From Juvenile Law (CASA) conference in Boston:
Statistic 1. Every time a child changes schools, he/she regresses approximately 6 months.
Statistic 2. There is a disproportionate number of children of color in the foster care and delinquency system.
Statistic 3. Children of color are generally detained longer after being taken into state custody, due to unsuitable or unavailable homes.
Statistic 3. Most states lack sufficient resources to adequately respond to the problems above.
Now then, some conclusions –
As much as I would like to say ‘let’s focus on “underprivileged” instead of “children of color,” and I generally try not to distinguish between colors, as I cannot find the dividing line, someone did in order to come up with these statistics.
If this is in fact the case, wouldn’t it make just as much sense to help the “majority of the underprivileged” as it does to help the “majority?” In other words, given the fact that we pass laws to give breaks to the wealthy (largely white male) with the idea that it will trickle down, shouldn’t we justify laws to give breaks to the underprivileged (largely black) by similar logic – to assist the majority because that will promote the betterment of society?
I guess the question rises as follows: “majority of what?” Do we justify assistance only when it helps a certain people? If we truly believe that state help should go to the majority because that will promote the welfare (bad word?) of the minority, then we should apply that logic to the majority of the privileged and underprivileged alike.
Strange, aberrant, thinking isn’t it? But here’s the thing:
WHAT WE ARE DOING ISN’T WORKING.
That’s right. I raised my voice for a moment. And I’m not apologizing. I’m frustrated. Why, you ask? Thanks for asking. I truly appreciate your concern.
I have spent most of my career as an attorney “helping others.” Often for little or no compensation, and I didn’t complain, until I had children to support. Due to my emotional and financial responsibilities, I took a decently paid government job. But that job is not my passion. The subject above is. It has been for 20 or more years.

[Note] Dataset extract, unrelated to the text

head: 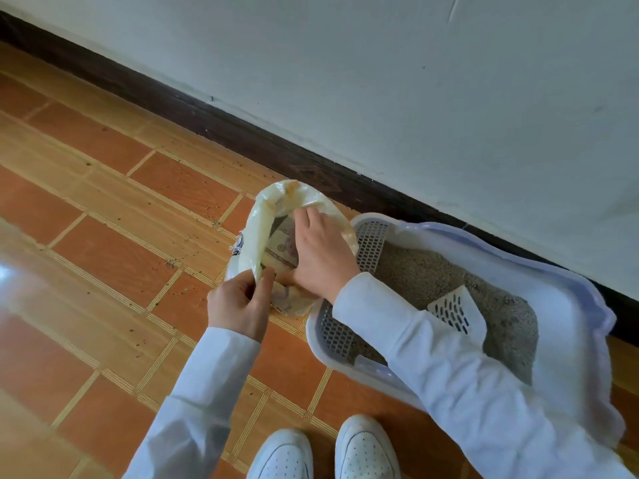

And I can’t seem to find my way back to it because I cannot support my family with it.
Meanwhile, more and more children live in fear every day.
In Nigeria, more Christian school children have been abducted again by Muslim terrorists, so the adbucted fear what is likely and those not adbucted fear abduction.
In America, children fear abuse at home or bullets at school.
In many countries, children fear the pain of starvation, or the loss of their parents due to wars between the governments of people who don’t even know the subject of their leaders’ disputes.
And I am reading contracts and litigating whether a man can marry his laptop computer.
Time is wasting for these children. Some people (me) give a crap but can’t get to the life preserver to throw it, and some people stand at the edge of the water and say, “I really want to see them invest in their own rescue.” I don’t subscribe to this ideology.
I want to help. It haunts me.
Put me in, coach. I have skills to offer. I’m trained for this.